Want to build a stronger communication culture? Feedback is the answer.

As companies look for and test different approaches to replacing the traditional performance evaluation, they’re embracing effective two-way feedback skills and creating cultures that support their stated values. Leaders can model the process with behaviors that teach, encourage and demonstrate how everyone can learn and grow each week.

A road map for giving feedback is essential to every leader’s toolbox. When you need to deliver challenging or corrective feedback, there’s nothing better than a process that works for you time and time again. After all, isn’t that what we do in other situations? For example, you have a problem or misunderstanding with a customer or client. You retrace your steps or outline the problem, look for additional information and have a conversation to learn more and come to a resolution. Using the same approach with giving feedback allows you to learn, practice and develop your own managerial style.

Effective feedback can increase any one of the following:

  1. Employee productivity
  2. Employee morale
  3. Employee comprehension of company purpose and goals
  4. Employee retention
  5. Employee ability and willingness to communicate with managers/supervisors

I had the opportunity to have a successful performance discussion even when the initial conversation was not that positive. We were working on a complex transition project and the manager, Chris, had not followed through on several specific goals to which he had agreed. I was surprised by the news that the tasks not only had not been done, they had not even been initiated!

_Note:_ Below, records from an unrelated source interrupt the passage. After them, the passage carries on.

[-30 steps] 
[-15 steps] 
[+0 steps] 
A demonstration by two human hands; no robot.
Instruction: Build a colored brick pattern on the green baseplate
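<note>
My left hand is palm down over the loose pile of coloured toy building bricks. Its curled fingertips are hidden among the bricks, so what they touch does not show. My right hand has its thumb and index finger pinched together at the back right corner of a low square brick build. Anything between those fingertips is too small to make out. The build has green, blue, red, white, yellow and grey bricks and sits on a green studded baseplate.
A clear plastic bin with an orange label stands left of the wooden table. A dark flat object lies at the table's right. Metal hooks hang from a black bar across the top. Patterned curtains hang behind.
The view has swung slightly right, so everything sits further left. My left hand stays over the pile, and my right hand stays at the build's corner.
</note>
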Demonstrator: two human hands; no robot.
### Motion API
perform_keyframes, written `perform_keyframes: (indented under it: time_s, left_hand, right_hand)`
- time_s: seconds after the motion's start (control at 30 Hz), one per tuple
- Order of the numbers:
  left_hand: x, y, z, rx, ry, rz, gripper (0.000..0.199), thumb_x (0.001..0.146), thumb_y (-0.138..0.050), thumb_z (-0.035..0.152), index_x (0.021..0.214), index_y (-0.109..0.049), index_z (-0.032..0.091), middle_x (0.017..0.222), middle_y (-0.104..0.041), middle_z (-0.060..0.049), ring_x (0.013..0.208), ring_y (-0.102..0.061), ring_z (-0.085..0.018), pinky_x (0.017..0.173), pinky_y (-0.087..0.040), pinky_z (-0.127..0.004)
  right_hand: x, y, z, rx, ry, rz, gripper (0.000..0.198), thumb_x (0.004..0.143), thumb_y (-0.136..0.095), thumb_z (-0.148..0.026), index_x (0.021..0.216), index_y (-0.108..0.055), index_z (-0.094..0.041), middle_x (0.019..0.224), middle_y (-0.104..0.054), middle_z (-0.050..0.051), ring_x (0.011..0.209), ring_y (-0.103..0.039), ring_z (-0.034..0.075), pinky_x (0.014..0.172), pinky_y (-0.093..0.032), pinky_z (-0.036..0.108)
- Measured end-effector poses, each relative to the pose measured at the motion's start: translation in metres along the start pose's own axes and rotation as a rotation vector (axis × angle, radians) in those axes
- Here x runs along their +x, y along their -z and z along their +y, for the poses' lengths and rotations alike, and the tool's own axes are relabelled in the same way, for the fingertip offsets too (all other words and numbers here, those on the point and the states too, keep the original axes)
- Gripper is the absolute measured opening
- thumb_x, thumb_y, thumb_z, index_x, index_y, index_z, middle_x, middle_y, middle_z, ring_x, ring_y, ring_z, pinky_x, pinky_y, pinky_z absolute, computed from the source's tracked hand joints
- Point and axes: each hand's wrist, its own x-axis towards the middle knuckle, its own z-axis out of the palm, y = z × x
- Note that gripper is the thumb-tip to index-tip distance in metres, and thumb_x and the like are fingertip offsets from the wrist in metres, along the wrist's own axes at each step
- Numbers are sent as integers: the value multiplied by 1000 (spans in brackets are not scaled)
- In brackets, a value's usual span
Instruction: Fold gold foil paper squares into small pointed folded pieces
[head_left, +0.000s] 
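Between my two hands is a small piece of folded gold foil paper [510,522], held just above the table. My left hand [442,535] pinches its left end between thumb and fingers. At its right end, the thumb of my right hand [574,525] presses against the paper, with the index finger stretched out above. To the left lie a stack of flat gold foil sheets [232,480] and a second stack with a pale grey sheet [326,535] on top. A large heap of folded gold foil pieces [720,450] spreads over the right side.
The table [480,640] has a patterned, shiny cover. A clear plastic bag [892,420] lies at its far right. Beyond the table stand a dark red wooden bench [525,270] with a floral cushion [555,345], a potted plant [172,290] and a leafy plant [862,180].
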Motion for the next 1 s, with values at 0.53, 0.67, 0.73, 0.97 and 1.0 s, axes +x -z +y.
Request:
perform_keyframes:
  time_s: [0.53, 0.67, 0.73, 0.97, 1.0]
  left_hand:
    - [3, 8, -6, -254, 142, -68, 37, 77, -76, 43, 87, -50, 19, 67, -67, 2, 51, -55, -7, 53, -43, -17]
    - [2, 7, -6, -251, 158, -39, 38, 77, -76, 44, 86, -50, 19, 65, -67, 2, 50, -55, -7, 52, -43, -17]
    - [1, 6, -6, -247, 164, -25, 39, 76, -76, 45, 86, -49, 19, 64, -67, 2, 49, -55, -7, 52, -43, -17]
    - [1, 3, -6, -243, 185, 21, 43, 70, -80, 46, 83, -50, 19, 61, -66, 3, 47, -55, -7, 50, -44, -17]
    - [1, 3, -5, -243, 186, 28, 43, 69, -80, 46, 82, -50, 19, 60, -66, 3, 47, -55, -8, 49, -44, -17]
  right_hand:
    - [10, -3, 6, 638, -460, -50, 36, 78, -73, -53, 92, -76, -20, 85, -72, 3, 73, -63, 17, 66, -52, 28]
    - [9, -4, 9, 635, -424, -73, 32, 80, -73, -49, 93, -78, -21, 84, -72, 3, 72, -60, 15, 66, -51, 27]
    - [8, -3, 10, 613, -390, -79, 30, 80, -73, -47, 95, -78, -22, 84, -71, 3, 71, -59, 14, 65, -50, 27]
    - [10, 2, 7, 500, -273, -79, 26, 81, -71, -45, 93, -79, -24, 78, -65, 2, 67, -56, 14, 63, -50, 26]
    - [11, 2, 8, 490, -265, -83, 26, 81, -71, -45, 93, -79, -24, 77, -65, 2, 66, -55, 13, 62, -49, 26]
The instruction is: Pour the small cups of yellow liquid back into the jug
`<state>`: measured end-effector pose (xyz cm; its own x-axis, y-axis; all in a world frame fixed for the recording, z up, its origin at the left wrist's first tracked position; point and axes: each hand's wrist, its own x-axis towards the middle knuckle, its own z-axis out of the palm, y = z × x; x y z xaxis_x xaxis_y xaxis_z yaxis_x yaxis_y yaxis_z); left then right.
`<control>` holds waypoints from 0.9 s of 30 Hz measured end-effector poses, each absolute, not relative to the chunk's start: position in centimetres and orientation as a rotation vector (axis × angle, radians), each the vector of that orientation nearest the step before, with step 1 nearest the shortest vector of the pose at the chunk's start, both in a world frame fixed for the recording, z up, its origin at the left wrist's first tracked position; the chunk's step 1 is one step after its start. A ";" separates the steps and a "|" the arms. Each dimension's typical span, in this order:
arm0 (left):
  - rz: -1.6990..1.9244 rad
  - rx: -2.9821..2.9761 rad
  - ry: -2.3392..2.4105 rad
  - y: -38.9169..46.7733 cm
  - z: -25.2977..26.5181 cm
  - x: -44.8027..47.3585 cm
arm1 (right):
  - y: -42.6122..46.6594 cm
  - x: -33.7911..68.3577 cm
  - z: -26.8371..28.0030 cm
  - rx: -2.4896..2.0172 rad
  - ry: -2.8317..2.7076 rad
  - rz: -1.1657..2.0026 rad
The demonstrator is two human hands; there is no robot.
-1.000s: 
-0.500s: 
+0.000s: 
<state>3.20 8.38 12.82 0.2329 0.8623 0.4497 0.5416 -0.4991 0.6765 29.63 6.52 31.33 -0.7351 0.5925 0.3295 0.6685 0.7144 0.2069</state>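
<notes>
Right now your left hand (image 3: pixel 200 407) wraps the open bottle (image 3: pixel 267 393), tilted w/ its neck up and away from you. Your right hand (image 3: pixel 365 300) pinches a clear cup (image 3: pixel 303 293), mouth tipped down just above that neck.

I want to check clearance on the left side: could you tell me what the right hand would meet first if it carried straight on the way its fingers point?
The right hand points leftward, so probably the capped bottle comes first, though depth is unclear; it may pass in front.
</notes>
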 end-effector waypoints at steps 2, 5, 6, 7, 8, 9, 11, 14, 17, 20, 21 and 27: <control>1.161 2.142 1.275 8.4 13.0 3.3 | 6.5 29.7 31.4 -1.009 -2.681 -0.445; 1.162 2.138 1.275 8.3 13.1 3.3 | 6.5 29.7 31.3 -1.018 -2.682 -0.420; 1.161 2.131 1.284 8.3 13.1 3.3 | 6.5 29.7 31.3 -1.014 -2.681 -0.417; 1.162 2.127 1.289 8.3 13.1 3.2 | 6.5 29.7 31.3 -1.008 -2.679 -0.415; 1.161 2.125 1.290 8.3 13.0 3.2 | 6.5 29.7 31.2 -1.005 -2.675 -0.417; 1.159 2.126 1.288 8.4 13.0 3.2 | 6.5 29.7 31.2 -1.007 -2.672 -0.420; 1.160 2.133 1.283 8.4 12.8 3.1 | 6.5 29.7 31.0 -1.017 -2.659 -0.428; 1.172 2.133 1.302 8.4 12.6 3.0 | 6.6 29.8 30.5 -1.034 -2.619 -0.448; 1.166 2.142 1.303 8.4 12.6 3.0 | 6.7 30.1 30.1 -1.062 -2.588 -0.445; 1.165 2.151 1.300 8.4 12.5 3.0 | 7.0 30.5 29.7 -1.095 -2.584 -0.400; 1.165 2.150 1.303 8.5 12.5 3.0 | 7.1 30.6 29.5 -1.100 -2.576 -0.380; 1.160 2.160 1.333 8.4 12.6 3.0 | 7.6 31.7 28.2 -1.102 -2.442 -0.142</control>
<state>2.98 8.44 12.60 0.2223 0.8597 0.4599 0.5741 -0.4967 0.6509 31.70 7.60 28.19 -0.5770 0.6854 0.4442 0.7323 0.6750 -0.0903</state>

Flabbergasted, I scheduled a time to discuss the gap and how we might recover. In preparing for the conversation, I discovered that I was curious about the reason he had not completed the tasks. When asked, Chris told me that there was a component of the software we were using that he didn’t understand. He had put off the training for weeks and then when he decided to bite the bullet and register for the class, there were no openings. Realizing he was now in a pickle, he started cramming to try and learn the specifics so that he could complete his tasks. And, boy was he stuck. He couldn’t learn without help and he was too embarrassed to ask for it. So to avoid the conversation, he worked on other pieces of the project—and completed them perfectly!

As we discussed the situation, he did not try to blame others, or me. And thank goodness I didn’t go down a negative path either. He realized he had made a bad decision to not sign up for the training—that was the real issue. What resulted was a wonderful discussion about time management, skill development and being a part of a team. We then set out to address how to meet our project goals.

I think he learned a great deal from that encounter and I certainly know that I did. I could have jumped right into the problem, venting about how this could jeopardize our project and how he was to blame. Thankfully, I used one of our process steps to be curious and understand from his perspective.

Every step of the feedback process sends signals that the culture of your organization is changing, becoming more open and innovative. Feedback is an important part of a collaborative and productive culture and for feedback to be effective, it must be delivered on a personal level.

After we completed the project, Chris attended the training he had avoided and continued to grow into a highly respected team member who is known for technical skills and became the “go-to” person because he never missed a deadline.

A “feedback culture” builds morale and retention, improving your organization’s culture even more.